To put this into context, five previous Progresses have successfully executed fast-rendezvous profiles since August 2012, and the current record is held by Progress M-20M, which reached the ISS in just five hours and 41 minutes, back in July 2013. In second place is Progress M-16M, which achieved a docking after five hours and 43 minutes in the inaugural use of the fast-rendezvous system in August 2012, with yesterday’s Progress M-24M now establishing itself in third place. In terms of the five piloted Soyuz spacecraft which have followed the minimum-duration rendezvous profile since March 2013, the current record is held by the crew of Soyuz TMA-09M, who docked at the ISS just five hours and 39 minutes after their launch in May 2013.
In order to prepare for the arrival of their unpiloted Russian visitor, the Expedition 40 crew began their Wednesday work day somewhat later than normal, at 6:00 a.m. EDT. A NASA news update reported that Skvortsov, Artemyev, and Surayev took a four-hour nap, beginning at 12:30 p.m. EDT, to ensure that they were properly rested for the late-night rendezvous and docking. Progress M-24M will remain attached to the station until the fall, with undocking and departure presently anticipated on 27 October.
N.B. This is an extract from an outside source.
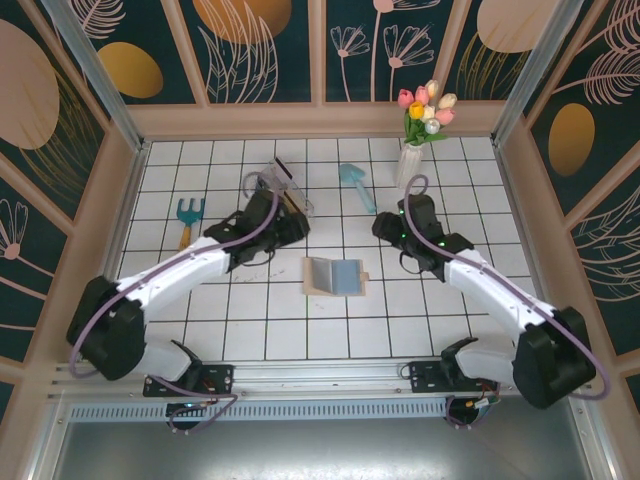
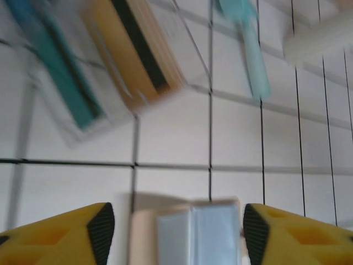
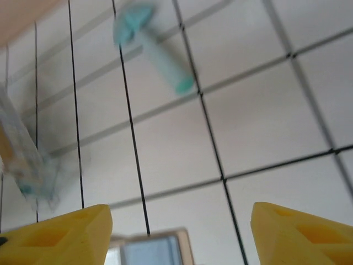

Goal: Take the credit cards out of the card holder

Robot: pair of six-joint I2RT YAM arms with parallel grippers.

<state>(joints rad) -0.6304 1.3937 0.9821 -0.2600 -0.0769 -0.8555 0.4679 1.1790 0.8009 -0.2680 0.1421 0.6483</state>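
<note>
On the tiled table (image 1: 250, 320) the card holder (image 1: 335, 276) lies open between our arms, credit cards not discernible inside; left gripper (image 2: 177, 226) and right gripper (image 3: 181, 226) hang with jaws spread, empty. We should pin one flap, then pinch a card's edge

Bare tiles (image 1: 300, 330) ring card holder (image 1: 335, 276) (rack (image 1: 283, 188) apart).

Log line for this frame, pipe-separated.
left fingers open, empty | right fingers open, empty | card holder lying open, untouched
</note>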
The Progress program has a storied history. Its development began in 1973 in response to the anticipated problem of resupplying and refueling the Soviet Union’s Salyut 6 space station, whose cosmonauts went on to spend more than six months at a time in orbit. Modeled closely on the Soyuz spacecraft, its interior was redesigned to house foodstuffs, water, experiments, and fuel for the station’s maneuvering thrusters. Since its maiden voyage, Progress has seen many changes, but its role has remained largely unchanged … and the numbers speak for themselves. Between its first launch in January 1978 and tomorrow’s flight, no fewer than 145 Progresses have roared aloft. Only one has failed to reach its destination: the unlucky Progress M-12M in August 2011, whose launch vehicle suffered an engine malfunction and re-entered the atmosphere over the Altai region.
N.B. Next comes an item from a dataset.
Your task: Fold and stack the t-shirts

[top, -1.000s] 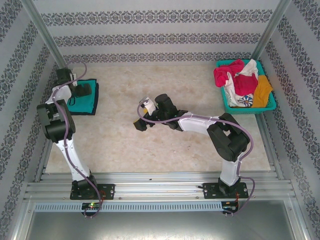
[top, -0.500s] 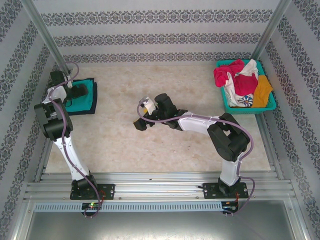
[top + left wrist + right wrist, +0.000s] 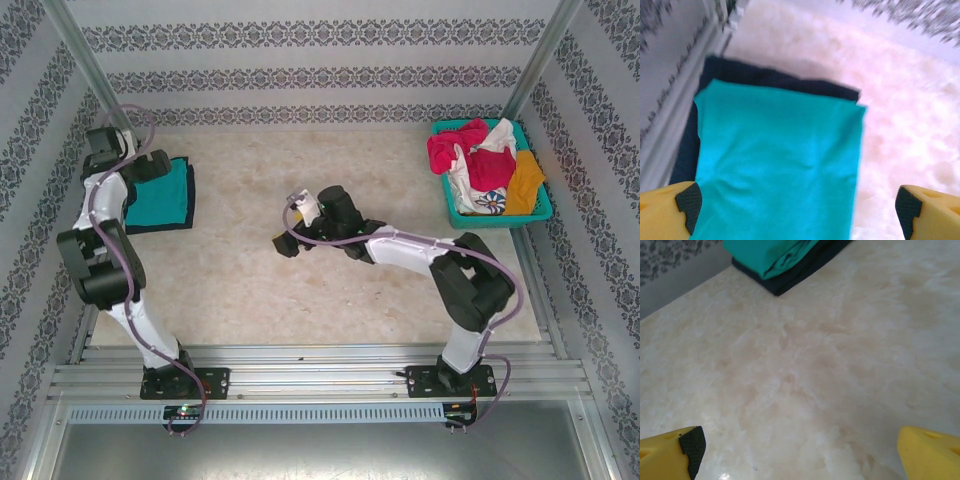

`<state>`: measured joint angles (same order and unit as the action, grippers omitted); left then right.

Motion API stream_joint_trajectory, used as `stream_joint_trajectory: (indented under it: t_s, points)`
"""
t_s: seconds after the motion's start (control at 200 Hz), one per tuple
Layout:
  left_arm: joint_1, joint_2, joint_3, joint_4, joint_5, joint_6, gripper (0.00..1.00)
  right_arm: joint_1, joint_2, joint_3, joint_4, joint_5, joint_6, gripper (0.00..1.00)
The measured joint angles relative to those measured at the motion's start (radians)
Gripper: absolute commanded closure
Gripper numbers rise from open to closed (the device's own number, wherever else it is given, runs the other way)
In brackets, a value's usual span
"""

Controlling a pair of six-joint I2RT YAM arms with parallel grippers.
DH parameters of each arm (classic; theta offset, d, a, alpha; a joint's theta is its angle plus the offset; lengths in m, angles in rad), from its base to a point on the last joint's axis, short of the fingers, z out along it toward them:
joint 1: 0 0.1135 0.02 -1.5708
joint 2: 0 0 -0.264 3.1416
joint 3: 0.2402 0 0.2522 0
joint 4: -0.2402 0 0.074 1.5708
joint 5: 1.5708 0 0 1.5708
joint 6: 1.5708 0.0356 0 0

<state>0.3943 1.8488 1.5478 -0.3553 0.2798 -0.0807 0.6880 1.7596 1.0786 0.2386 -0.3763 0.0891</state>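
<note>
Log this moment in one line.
stack: teal t-shirt on navy t-shirt | left gripper: open, over stack | right gripper: open, empty | basket: loose t-shirts

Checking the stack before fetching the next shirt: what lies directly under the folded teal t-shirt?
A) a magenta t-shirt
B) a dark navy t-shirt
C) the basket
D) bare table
B: in the left wrist view the dark navy t-shirt shows past the far and left edges of the teal t-shirt lying on it.
</note>
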Motion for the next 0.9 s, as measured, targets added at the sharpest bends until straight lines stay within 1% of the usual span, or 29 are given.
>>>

Writing in 1998, astronaut Jerry Linenger—one of the handful of U.S. astronauts to reside aboard Russia’s Mir space station—recounted the sheer joy of receiving a shoebox full of goodies from his wife and children: “Once found, and munching on fresh apples that had also arrived in the Progress,” he described in his memoir, Off the Planet, “we individually retreated from our work and sneaked off to private sections of the space station, eager to peruse the box’s contents.” Fellow astronaut John Blaha once described similar excitement: “Once we found our packages,” he wrote, “it was like Christmas and your birthday, all rolled together, when you are five years old. We really had a lot of fun reading mail, laughing, opening presents, eating fresh tomatoes and cheese.” In more recent times, ISS crew members have done much the same. In February 2008, Peggy Whitson, commander of Expedition 16, remembered crewmate Dan Tani calling one Progress “the onion express,” as the latest delivery of letters from home and fresh foodstuffs arrived.
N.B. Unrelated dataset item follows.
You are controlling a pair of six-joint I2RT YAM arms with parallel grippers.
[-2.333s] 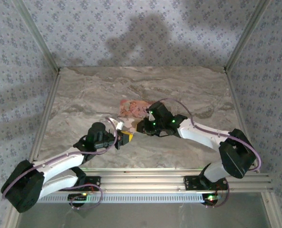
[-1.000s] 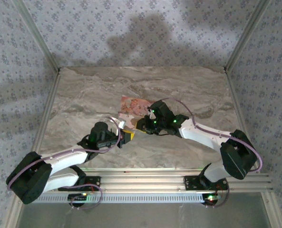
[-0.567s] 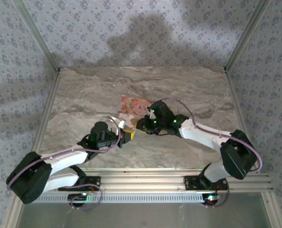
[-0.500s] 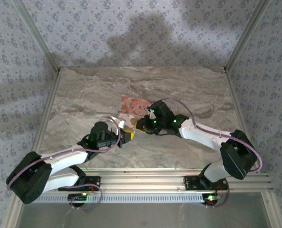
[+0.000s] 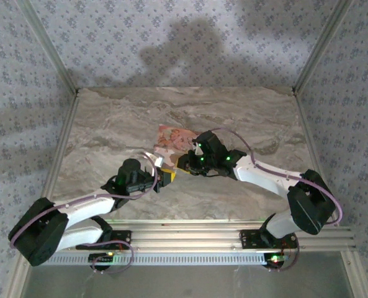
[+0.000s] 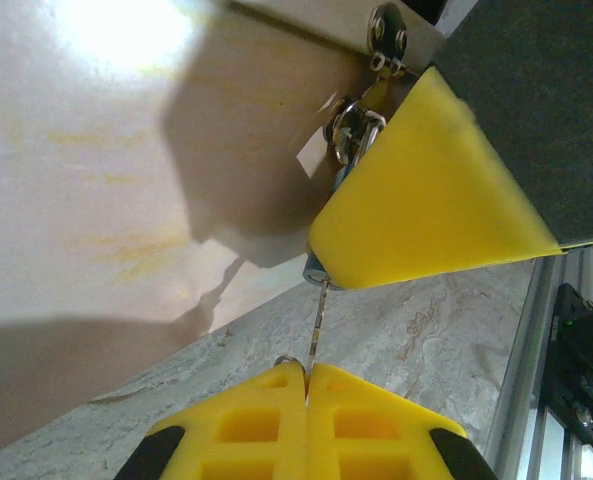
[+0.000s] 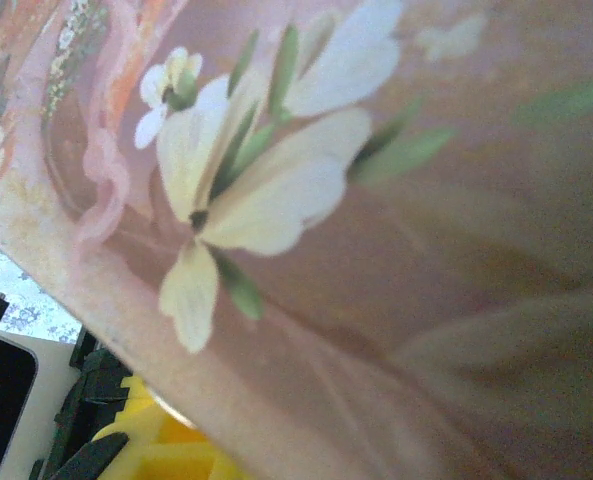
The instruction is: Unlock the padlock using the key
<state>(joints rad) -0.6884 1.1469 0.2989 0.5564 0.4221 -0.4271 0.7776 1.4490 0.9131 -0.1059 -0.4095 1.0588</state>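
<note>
Left gripper (image 5: 165, 177), yellow-fingered, clenched tight on a thin silver metal key (image 6: 317, 330): in the left wrist view its two fingertips (image 6: 281, 385) meet along a closed seam, and the key's blade rises from that seam. Blade tip touches the padlock (image 6: 316, 269), of which little shows beyond a small dark rounded end tucked under the lower edge of the right gripper's (image 5: 180, 163) broad yellow finger (image 6: 426, 190). Whether the right gripper's jaws clamp the padlock or merely stand about it cannot be told. Above the yellow finger, a small steel key ring (image 6: 353, 125) with a white tag (image 6: 311, 155) hangs beside a silver riveted metal plate (image 6: 381, 35). Seen from above, both grippers meet nose to nose near the middle of the grey marble-patterned tabletop (image 5: 246, 112), the left arm reaching in from the near left, the right arm from the near right. Pink floral printed card (image 5: 170, 138) lies flat just behind them; in the right wrist view it appears close and blurred, its cream flower (image 7: 246, 190) large
</note>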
In their book Soyuz: A Universal Spacecraft, David Shayler and the late Rex Hall speculated that the term “Progress” may have originated from the implication of having made significant progress in space station operations, although the precise heritage of the name remains unclear. What is clear, though, is that aside from the technical and functional role of Progress over the decades, it has provided an indispensable psychological crutch for dozens of cosmonauts and astronauts—a crutch which has enabled them to overcome the profound isolation of the strange microgravity environment, far from family and friends.